Situation: We all need to know how to drink responsibly, drive responsibly, eat responsibly, and flirt responsibly. But how, exactly, are we to gamble responsibly? If you’re a regular follower of our website, I’m sure you’ve gambled on something at some time in your life. This is behavior that is what John Maynard Keynes blamed on “animal spirits.” Here at ITR, we try to take the gambling out of investing because we think you’ll get a more comfortable retirement that way.
Now we need a way to gauge whether or not we’re gambling on “hot” stocks. I travel a lot, researching the blog and trying to learn how people like to invest. I hear amazing statements. While riding up a ski lift last winter in Vail, I heard a real estate developer say "People aren't interested in saving for retirement. Look at the choices they make!" He knew what interests most people the most, i.e., moving to a house that better reflects the status they want to project, and he’d made a lot of money feeding that interest.
More and more though, I’m struck by how carefully children monitor adult behavior. They quickly come to understand how a family gets to be “house poor” by living beyond both its means and its needs. And they’re less sure than ever about what lessons to take away from observing adults. A child will naturally look for someone to model her behavior on, anyone really, whose behavior suggests that he or she has character--a sense of responsibility and respect toward people in their home, their neighborhood, and the larger community. The word I hear them use is “dishonest”, to sum up places and people that don’t do that.
This week’s blog is about learning to invest in traditionally risky stocks without gambling.

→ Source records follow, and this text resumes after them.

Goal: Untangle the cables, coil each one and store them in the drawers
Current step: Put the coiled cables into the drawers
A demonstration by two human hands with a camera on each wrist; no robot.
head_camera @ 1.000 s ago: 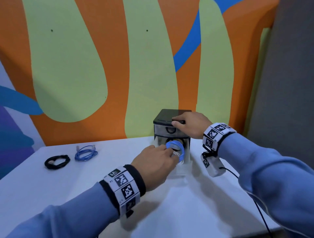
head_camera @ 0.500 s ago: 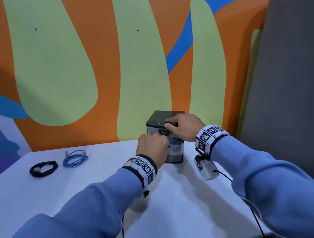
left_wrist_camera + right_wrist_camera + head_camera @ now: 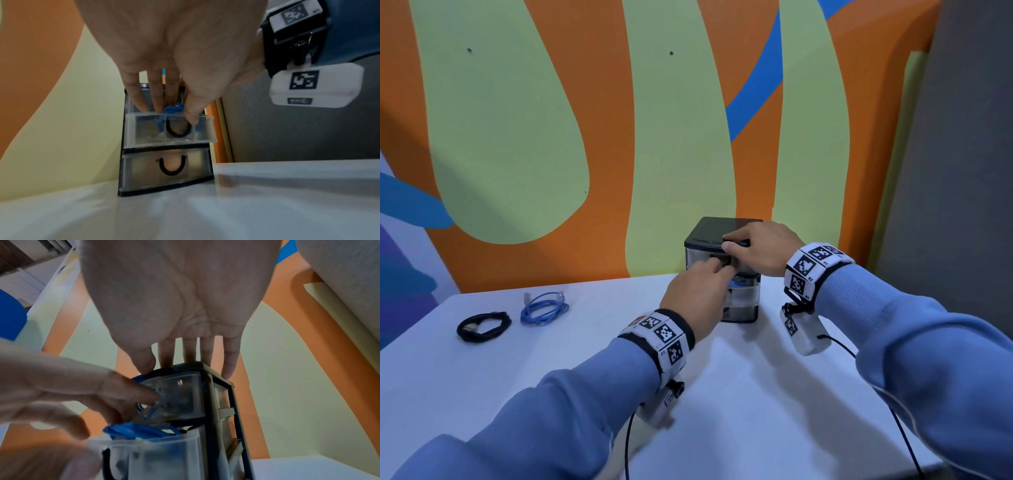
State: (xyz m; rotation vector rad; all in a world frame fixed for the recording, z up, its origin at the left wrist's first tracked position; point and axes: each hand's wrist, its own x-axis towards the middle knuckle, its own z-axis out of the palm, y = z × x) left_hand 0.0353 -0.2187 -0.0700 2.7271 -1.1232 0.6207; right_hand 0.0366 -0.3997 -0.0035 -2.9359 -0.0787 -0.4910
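Observation:
A small black drawer unit (image 3: pixel 722 229) (image 3: pixel 164 170) (image 3: pixel 216 402) with translucent drawers stands at the back of the white table (image 3: pixel 756 404). Its middle drawer (image 3: pixel 747 295) (image 3: pixel 144 131) (image 3: pixel 154 456) is pulled out a little. A coiled blue cable (image 3: pixel 739 282) (image 3: pixel 173 109) (image 3: pixel 139 430) pokes up from it. My left hand (image 3: pixel 717 270) (image 3: pixel 168 100) (image 3: pixel 61 378) reaches into that drawer with fairly straight fingers touching the cable, the thumb over the drawer's front edge. My right hand (image 3: pixel 756 250) (image 3: pixel 189 350) lies flat on the unit's top, holding nothing.
At the table's left lie a coiled black cable (image 3: pixel 482 325) and a second coiled blue cable (image 3: pixel 544 306). A painted wall stands right behind the unit and a grey panel (image 3: pixel 962 171) at the right. The bottom drawer (image 3: pixel 166 168) is closed.
One second ago my left hand held the blue coil over the far-pulled-out drawer. The coil now sits in the drawer, which has been pushed most of the way in. The right hand stayed on top.

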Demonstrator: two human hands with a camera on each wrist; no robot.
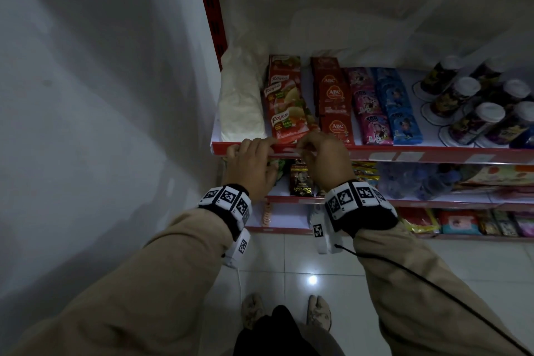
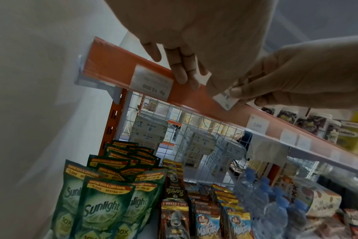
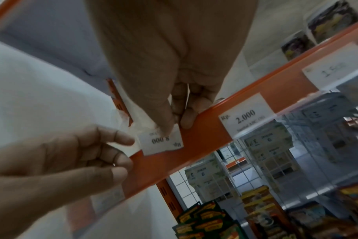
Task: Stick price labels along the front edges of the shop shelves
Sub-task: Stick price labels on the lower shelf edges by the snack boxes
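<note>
The right hand (image 3: 170, 90) pinches a thin, floppy paper price label (image 3: 160, 142) against the orange shelf edge (image 3: 196, 142), beside the left hand (image 3: 71, 161) with loosely curled fingers; best held by its margins.

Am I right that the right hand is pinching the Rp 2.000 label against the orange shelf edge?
Not quite: the right hand pinches the Rp 8.000 label against the orange shelf edge. The Rp 2.000 label already sits further right, per the right wrist view.
</note>
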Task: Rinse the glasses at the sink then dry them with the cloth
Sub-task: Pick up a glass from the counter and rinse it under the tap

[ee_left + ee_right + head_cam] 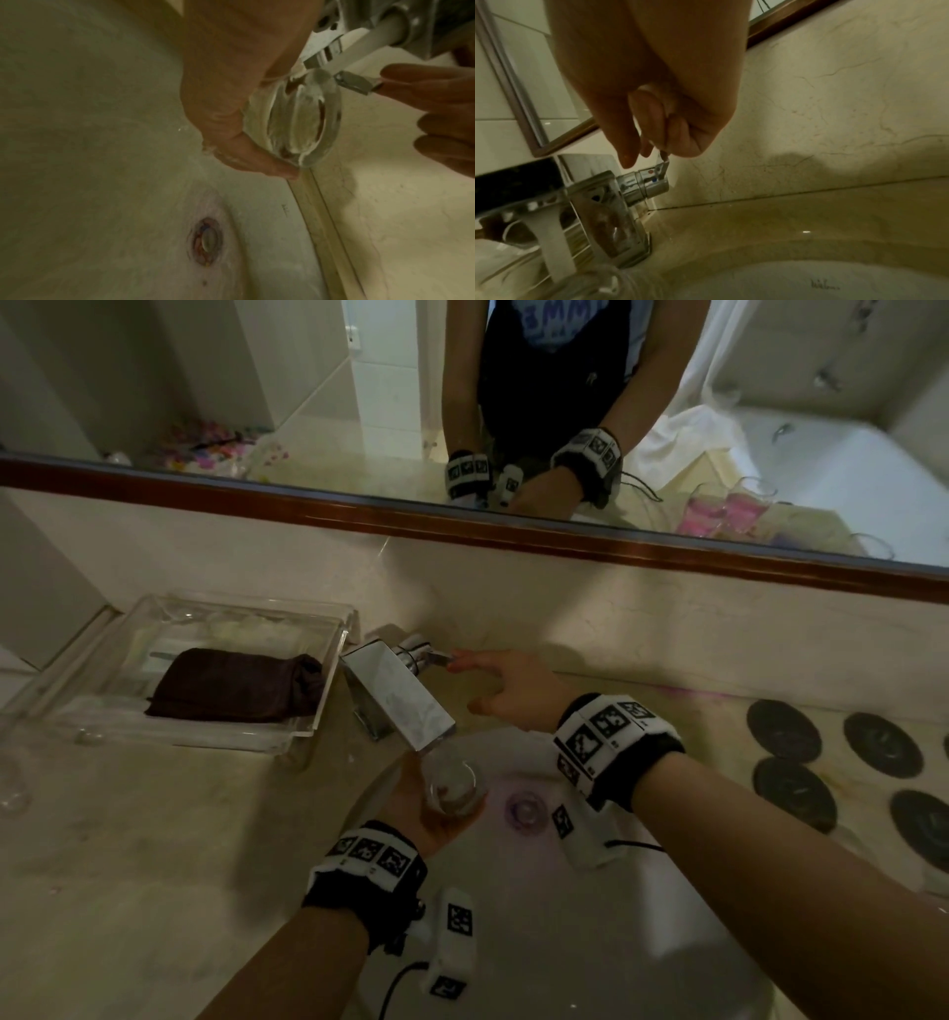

We recommend doing this by looking at companies in the riskiest industries. i.e., energy and basic materials. Both are “commodity-related” industries and their stock values show the greatest variance. 5-yr Beta values are typically 50% higher than the S&P 500 Index, and losses during the Lehman Panic were typically 20% greater. A few simple rules will get us there, starting with all 68 such companies in the Barron’s 500 List that have long-term total return records:
1) Exclude companies with S&P bond ratings of BBB- or lower, since S&P typically uses the BBB rating to designate a company that is doing OK at the moment but gambling with its life. Bear Stearns, for example, had its debt downgraded from “A” to “BBB” on March 13, 2008 just three day before J.P. Morgan Chase purchased it for $2.00/Share with assistance and encouragement from the Federal Reserve.
2) Exclude companies that had lower scores for 2013 vs. 2012 on the Barron’s 500 List (see Week 158), unless scores for both years were in the top 300.
3) Assign the “Not Gambling” label to companies that have S&P bond ratings of A- or better, and BBB+ if the company is a Dividend Achiever.
4) Assign the “Gambling” label to the remaining companies.
5) As a final “belt and suspenders” action, move any companies out of the “Not Gambling” category that lost more than the 28% that VBINX lost during the 18-month Lehman Panic period.
This week’s Table shows the results. There are 7 “Not Gambling” and 19 “Gambling” stocks to choose from. For comparison, the BENCHMARKS section includes PRNEX (T Rowe Price New Era Fund), which is the lowest-cost mutual fund dedicated to the energy and basic materials industries. As always, red highlights denote underperformance relative to our key benchmark, The Vanguard Balanced Index Fund (VBINX).
Bottom Line: You don’t have to gamble to own commodity-related stocks. Just do the above screen then take more time than usual to research the “story” supporting each company’s stock price. Pick a stock, start a DRIP (e.g. at computershare), and automatically invest $25-200/mo in the company of your choice. When the price swoons, keep investing as long as the “story” holds.
Risk Rating: 7
Full Disclosure: I own shares of MON.